Since 1981, real people bring their small claims law suits to the PC
studio to have them settled by the show’s four judges. Perhaps the
program’s most telling aspect is how it exposes human nature. In each
case the plaintiff and defendant tell their story to the judge. Nearly
always the two stories are diametrically opposed to each other. While
it’s not always clear who is telling the truth, it is always clear that
someone is lying!
King Solomon dealt with legal disputes daily. None was more
dramatic than the case involving two women who both claimed to be
mother of the same infant. The king obviously did not have the DNA
tests that we have today, so he was caught in a dilemma. How would
he determine who was telling the truth?
The “wisest man on earth,” nonetheless, had a plan.
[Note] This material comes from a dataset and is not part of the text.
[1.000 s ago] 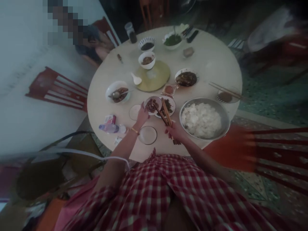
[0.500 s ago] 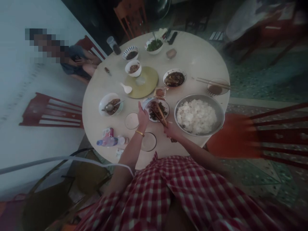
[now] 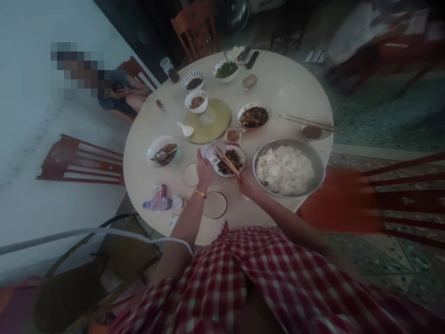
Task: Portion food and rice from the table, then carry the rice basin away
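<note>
My left hand (image 3: 205, 172), with a gold bangle at the wrist, grips a small white bowl (image 3: 211, 150) tilted toward the plate. Little food shows inside the bowl. Chopsticks (image 3: 227, 162) are held in my right hand (image 3: 247, 186), their tips at the bowl's mouth. Below them a white plate (image 3: 244, 168) with a dark rim carries dark chopped food with green bits (image 3: 235, 158). Just right of my right hand stands a large metal basin (image 3: 323, 174) of white rice (image 3: 285, 169).
The round table (image 3: 295, 83) bears several food bowls, a yellow-green disc (image 3: 219, 123), a white spoon (image 3: 187, 131), a bottle (image 3: 160, 204) and a pair of chopsticks (image 3: 306, 121) across a bowl. A person (image 3: 121, 90) sits at far left. An orange chair (image 3: 337, 199) stands right.
Dark food seen in the tilted bowl earlier is mostly gone from it, and more lies on the plate. The chopsticks have shifted slightly up and left toward the bowl.
</note>
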Demonstrator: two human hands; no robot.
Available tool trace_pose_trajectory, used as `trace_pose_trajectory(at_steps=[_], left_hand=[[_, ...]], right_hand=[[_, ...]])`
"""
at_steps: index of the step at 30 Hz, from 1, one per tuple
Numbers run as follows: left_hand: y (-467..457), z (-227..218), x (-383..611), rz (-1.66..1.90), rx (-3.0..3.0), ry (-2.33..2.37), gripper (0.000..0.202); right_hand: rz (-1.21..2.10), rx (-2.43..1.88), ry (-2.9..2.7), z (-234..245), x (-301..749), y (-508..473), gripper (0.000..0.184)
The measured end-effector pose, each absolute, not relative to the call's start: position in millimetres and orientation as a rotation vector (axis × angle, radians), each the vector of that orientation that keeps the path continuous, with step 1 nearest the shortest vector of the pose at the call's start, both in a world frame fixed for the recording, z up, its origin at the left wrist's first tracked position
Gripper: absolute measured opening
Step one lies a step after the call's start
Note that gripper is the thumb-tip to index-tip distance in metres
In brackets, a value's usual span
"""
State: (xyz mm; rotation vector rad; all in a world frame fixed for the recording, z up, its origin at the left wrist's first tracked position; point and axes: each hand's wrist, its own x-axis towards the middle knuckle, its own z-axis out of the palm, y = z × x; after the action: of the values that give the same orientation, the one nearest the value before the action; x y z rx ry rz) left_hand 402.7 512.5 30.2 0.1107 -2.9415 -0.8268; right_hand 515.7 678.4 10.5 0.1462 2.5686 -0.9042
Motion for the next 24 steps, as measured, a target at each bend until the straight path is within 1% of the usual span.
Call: trace_pose_trajectory(at_steps=[4,8,10,14,16,20,24], left_hand=[[516.9,37.7,401.9,-0.725,0.020,-2.971,0.056],[519.3,41.2,399.3,-0.707,-0.070,-2.946,0.056],[519.0,41.0,397.8,-0.716,-0.126,-2.938,0.056],[519.0,37.9,396.3,-0.767,-0.257,-2.905,0.058],[518.8,36.4,395.3,-0.788,-0.316,-2.877,0.059],[515.6,36.1,392.6,-0.782,-0.383,-2.854,0.060],[515.8,38.4,394.2,-0.765,-0.310,-2.893,0.060]], right_hand=[[-0.764,0.210,2.682,17.9,498.1,692.0,0.036],[-0.803,0.184,2.626,19.3,489.8,704.2,0.032],[-0.930,0.143,2.559,21.1,489.6,707.3,0.029],[-1.477,0.237,2.182,24.7,491.2,706.4,0.030],[-1.654,0.315,1.952,23.1,495.1,704.7,0.030],[-1.762,0.340,1.656,19.6,509.5,703.9,0.028],[-1.813,0.358,1.648,29.8,511.3,699.2,0.027]])
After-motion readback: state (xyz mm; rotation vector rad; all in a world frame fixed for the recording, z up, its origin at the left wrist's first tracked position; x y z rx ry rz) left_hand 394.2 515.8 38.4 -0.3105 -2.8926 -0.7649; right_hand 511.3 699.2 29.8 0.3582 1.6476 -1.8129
He called for
his sword with the supposed intention of cutting the child in two and
giving each woman half. One of the women agreed, but the other was
horrified and told the king to give the baby to the other so it would
live. The king had his answer. He gave the child (intact) to the woman
who was willing to give it up to save its life.
An old saying goes, “The difference between a liar and one who
tells the truth is that the liar must have a better memory.” We fool
ourselves if we think we can get away with perjury. A Christian,
especially, should never fall for the temptation to lie.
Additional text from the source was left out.